Figure 6. Tpl2 in IMFs modulates spontaneous and TGF-β3–regulated HGF production.

(A) HGF ELISA in supernatants from wild-type and Tpl2^D/D primary IMF culture before and after addition of IL-1β (10 ng/ml), TNF (10 ng/ml), and TGF-β3 (10 ng/ml) for 24 hours. Data represent mean ± SEM of one of 3 experiments performed in triplicate. *P < 0.05, **P < 0.01. (B) IMFs were treated with IL-1β (10 ng/ml), TNF (10 ng/ml), and TGF-β3 (10 ng/ml) for 0, 15, and 30 minutes. Cell lysates were subjected to Western blot for p-ERK, p-JNK, and p-p38. One representative experiment of 3 is shown.

Figure 7. In vivo inhibition of HGF-driven c-Met activation blocks enhanced dysplasia in Tpl2^D/D mice.

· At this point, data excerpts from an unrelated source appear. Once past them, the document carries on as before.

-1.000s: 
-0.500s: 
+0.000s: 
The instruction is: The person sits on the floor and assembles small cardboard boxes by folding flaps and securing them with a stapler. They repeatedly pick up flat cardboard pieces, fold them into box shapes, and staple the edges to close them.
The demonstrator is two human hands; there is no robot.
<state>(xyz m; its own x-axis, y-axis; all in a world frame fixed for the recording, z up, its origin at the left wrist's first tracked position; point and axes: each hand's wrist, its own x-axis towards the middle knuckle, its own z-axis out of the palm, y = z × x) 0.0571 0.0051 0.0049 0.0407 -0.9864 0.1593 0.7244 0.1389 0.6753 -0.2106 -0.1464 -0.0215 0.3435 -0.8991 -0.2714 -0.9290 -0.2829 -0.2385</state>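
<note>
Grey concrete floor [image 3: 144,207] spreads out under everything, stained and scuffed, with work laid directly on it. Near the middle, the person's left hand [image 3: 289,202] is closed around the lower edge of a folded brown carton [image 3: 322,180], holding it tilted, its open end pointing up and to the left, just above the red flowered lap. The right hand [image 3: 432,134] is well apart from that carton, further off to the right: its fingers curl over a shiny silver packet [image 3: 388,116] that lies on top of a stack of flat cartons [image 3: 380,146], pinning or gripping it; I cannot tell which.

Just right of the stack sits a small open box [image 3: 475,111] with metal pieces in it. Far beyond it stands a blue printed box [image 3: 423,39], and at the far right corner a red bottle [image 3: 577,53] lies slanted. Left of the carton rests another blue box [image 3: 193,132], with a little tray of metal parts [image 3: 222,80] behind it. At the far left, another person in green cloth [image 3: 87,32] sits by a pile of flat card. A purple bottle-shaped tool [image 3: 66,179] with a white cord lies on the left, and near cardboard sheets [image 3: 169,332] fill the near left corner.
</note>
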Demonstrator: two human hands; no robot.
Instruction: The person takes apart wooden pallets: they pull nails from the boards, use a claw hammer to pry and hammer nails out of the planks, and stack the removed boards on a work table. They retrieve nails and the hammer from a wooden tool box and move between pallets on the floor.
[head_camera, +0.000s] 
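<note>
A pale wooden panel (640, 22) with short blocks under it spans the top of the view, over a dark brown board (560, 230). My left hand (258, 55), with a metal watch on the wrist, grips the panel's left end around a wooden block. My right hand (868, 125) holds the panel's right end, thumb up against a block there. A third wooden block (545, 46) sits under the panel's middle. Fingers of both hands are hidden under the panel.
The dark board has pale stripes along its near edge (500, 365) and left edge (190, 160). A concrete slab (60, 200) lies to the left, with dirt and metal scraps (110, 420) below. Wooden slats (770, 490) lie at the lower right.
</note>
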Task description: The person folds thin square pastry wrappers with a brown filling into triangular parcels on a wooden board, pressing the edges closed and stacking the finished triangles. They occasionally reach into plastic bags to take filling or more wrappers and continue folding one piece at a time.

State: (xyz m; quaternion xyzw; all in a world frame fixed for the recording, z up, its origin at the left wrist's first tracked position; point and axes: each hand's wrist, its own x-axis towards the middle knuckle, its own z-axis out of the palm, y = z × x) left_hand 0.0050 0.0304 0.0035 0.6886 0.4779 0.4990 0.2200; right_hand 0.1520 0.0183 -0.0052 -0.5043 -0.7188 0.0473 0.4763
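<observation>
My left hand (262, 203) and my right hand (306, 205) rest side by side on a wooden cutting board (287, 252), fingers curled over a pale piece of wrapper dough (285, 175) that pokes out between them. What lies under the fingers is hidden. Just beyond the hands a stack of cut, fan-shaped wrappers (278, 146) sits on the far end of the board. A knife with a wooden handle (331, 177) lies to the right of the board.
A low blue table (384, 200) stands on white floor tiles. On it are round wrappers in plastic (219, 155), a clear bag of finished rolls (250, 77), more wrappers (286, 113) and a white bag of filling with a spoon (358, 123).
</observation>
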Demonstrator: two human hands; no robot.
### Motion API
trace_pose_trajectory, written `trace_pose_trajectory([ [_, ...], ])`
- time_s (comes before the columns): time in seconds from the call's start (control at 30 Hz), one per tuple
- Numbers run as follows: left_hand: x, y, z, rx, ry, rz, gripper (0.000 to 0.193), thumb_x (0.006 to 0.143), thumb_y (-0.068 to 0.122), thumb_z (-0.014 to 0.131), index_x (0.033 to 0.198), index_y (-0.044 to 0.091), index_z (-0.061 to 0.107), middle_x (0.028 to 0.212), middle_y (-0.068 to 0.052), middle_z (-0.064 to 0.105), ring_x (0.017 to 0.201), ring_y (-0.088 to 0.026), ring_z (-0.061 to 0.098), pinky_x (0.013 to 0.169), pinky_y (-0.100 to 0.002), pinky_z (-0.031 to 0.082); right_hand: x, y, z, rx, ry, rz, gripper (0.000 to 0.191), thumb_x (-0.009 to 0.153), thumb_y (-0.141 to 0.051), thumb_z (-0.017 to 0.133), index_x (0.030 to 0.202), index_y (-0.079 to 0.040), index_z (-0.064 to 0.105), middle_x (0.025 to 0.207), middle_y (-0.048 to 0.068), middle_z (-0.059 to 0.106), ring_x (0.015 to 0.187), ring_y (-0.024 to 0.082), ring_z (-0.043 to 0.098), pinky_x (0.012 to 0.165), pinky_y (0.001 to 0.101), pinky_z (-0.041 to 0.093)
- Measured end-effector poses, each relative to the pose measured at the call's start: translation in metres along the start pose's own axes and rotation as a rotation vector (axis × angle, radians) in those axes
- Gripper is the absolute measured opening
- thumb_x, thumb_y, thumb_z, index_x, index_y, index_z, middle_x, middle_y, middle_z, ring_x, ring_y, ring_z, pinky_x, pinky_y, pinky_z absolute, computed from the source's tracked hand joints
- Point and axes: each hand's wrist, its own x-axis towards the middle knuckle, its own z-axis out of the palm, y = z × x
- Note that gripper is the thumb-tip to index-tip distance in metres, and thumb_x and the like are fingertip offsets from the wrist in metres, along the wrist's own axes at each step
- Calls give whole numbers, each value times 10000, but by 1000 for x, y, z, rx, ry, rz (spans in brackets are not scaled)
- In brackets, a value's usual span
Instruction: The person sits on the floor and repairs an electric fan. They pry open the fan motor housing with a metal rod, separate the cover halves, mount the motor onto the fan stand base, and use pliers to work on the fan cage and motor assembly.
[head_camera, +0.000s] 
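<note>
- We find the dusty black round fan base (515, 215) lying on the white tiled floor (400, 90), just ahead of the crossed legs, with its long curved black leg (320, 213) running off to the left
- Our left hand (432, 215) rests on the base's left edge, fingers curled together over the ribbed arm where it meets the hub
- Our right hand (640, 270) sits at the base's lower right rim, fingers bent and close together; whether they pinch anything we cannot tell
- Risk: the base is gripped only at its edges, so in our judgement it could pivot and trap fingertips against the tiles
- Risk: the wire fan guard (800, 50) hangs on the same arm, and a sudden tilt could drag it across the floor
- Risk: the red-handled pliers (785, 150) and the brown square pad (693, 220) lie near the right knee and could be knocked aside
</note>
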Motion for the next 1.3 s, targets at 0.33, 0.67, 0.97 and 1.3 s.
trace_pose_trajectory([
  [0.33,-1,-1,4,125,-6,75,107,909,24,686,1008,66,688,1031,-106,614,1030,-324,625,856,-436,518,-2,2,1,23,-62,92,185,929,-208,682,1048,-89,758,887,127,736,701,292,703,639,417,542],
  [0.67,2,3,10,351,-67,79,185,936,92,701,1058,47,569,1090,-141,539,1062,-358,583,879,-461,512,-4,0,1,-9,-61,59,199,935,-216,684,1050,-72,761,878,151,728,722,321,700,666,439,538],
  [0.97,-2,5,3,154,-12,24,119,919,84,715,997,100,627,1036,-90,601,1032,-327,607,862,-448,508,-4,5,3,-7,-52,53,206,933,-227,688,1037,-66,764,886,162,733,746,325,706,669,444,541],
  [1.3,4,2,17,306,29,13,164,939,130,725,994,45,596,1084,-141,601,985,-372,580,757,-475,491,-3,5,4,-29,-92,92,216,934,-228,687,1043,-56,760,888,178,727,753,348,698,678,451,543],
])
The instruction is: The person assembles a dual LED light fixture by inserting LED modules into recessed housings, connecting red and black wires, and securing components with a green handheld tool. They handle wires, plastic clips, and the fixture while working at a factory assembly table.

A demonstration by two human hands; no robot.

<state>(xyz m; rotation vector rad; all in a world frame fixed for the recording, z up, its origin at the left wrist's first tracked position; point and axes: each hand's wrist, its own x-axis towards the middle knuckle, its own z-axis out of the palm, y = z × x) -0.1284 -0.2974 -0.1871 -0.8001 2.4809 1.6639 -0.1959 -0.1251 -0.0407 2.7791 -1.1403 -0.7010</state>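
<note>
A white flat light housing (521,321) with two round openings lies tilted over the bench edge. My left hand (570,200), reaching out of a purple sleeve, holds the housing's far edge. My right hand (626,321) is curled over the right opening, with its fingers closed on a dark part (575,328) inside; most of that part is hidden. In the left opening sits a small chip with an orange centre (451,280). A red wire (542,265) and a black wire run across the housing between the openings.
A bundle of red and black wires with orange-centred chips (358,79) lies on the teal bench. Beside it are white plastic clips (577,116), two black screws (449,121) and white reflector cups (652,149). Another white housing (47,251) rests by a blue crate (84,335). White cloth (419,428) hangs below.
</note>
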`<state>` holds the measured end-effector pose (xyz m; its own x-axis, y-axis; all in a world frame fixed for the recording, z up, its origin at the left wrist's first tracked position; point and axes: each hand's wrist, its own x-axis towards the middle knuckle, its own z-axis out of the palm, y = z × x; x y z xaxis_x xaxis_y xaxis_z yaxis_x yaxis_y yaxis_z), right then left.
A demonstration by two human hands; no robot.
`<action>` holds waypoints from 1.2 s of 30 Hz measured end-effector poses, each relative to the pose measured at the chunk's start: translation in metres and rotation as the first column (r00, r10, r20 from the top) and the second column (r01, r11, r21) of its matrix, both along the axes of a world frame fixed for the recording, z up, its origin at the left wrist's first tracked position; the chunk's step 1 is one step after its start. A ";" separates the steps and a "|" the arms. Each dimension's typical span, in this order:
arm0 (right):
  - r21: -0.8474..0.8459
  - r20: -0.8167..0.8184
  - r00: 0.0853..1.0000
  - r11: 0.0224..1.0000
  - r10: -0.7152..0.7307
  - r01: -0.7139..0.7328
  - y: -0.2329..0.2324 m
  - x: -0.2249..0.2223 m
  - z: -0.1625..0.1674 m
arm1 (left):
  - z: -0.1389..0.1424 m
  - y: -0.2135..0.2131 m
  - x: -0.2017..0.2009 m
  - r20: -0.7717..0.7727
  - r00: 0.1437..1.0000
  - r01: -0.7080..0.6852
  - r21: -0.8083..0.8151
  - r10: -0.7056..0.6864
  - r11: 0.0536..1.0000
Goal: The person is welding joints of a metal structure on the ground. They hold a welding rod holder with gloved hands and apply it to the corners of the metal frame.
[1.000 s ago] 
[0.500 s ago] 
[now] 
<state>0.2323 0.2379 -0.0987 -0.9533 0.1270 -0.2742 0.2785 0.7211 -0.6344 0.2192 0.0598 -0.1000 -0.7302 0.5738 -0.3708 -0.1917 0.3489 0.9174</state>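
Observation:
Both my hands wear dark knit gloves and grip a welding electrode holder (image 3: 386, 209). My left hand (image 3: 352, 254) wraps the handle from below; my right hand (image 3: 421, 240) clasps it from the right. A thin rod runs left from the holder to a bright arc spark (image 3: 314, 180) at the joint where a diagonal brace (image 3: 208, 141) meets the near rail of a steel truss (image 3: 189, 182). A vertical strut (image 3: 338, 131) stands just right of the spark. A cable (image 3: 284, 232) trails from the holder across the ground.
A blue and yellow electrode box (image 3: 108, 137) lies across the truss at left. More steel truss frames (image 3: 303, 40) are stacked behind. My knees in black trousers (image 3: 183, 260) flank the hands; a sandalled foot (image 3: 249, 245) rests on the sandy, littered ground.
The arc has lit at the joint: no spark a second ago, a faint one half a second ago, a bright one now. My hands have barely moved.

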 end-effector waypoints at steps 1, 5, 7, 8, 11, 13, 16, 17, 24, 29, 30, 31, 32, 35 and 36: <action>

(A) Diagram of PHA-665752 administration during the first 15 days of the AOM/DSS model. Tpl2^D/D and wild-type littermate controls (5 mice per group) received 4 daily i.v. injections of PHA-665752 at a concentration of 25 mg/kg during the first DSS cycle of the CAC protocol. (B) Body weight changes were measured throughout the regime, and (C) colon length was measured at the end of the protocol. Data represent mean ± SEM from one of 2 experiments performed. *P < 0.05, **P < 0.01, Tpl2^D/D mice that were injected with the inhibitor versus those that received control DMSO. n = 5. (D) Colon tissue slides were stained with H&E for the assessment of dysplasia index. Staining against BrdU and TUNEL-positive cells was used to determine the effect of the inhibitor in proliferation and apoptosis, respectively. Representative images from one of 2 experiments are shown. Scale bars: 50 μm. Arrows indicate TUNEL-positive cells (E) H&E-stained sections were scored for dysplasia. Data represent mean ± SEM from one of 2 experiments performed. n = 5. Quantification of BrdU-positive cells per crypt (F) and TUNEL-positive cells per field (G) in colon tissue from wild-type and Tpl2^D/D mice with and without treatment with the c-Met inhibitor on day 15 after AOM injection. At least 20 random crypts and 10 random fields were used, respectively. Data represent mean ± SEM. n = 6; *P < 0.05, **P < 0.01.